**PROBLEM**
Your reply should consist solely of the lines from the start of the material below through the line containing "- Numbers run", reproduced exactly.

****************************************

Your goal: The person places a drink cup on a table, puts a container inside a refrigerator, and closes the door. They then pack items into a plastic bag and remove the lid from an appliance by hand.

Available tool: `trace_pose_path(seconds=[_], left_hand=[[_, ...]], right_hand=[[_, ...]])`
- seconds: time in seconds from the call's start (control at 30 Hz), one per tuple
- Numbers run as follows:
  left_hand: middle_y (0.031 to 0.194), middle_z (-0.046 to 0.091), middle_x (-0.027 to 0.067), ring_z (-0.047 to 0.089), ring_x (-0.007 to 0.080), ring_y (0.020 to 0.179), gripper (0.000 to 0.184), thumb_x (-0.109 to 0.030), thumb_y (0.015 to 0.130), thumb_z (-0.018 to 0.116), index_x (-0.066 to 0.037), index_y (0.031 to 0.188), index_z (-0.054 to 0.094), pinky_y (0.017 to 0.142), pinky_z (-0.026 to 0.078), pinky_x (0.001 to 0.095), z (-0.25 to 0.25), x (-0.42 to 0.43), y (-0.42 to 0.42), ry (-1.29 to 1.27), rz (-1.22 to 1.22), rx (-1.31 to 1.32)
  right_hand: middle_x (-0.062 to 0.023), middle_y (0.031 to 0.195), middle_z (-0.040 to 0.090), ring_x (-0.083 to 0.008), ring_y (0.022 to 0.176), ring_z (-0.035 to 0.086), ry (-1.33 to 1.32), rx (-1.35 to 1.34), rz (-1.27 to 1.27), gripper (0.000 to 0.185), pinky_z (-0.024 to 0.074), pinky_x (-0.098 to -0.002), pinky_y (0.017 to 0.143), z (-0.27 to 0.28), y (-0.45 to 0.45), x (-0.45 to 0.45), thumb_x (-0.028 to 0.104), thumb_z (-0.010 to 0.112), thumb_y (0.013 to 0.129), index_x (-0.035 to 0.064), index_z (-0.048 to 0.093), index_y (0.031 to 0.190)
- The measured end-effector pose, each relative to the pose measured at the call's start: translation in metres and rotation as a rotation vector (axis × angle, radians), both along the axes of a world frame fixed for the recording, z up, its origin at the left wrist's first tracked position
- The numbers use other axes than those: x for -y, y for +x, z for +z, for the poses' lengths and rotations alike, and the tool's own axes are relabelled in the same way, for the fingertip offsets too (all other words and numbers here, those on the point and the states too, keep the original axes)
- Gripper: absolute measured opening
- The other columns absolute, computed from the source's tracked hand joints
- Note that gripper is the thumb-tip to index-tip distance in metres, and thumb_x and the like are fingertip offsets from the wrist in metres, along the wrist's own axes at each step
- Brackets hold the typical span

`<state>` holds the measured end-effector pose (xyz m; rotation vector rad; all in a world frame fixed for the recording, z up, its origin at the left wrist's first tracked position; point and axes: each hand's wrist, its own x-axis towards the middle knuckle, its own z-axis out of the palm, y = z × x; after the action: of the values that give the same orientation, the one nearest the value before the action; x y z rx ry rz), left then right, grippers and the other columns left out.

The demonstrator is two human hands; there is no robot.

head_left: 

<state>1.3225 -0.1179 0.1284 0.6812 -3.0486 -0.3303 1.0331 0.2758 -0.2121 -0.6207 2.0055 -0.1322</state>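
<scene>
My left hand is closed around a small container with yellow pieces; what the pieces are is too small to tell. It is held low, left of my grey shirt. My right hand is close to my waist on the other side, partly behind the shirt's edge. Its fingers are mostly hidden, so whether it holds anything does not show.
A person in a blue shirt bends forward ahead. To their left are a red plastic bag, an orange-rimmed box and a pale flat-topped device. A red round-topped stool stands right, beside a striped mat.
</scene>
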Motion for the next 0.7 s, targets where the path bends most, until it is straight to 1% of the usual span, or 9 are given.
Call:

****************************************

**ANSWER FOR THE TASK**
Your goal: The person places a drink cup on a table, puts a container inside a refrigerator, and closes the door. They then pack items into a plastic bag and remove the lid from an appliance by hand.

Available tool: `trace_pose_path(seconds=[_], left_hand=[[_, ...]], right_hand=[[_, ...]])`
- seconds: time in seconds from the call's start (control at 30 Hz), one per tuple
- Numbers run as follows:

No more output is required for this exercise.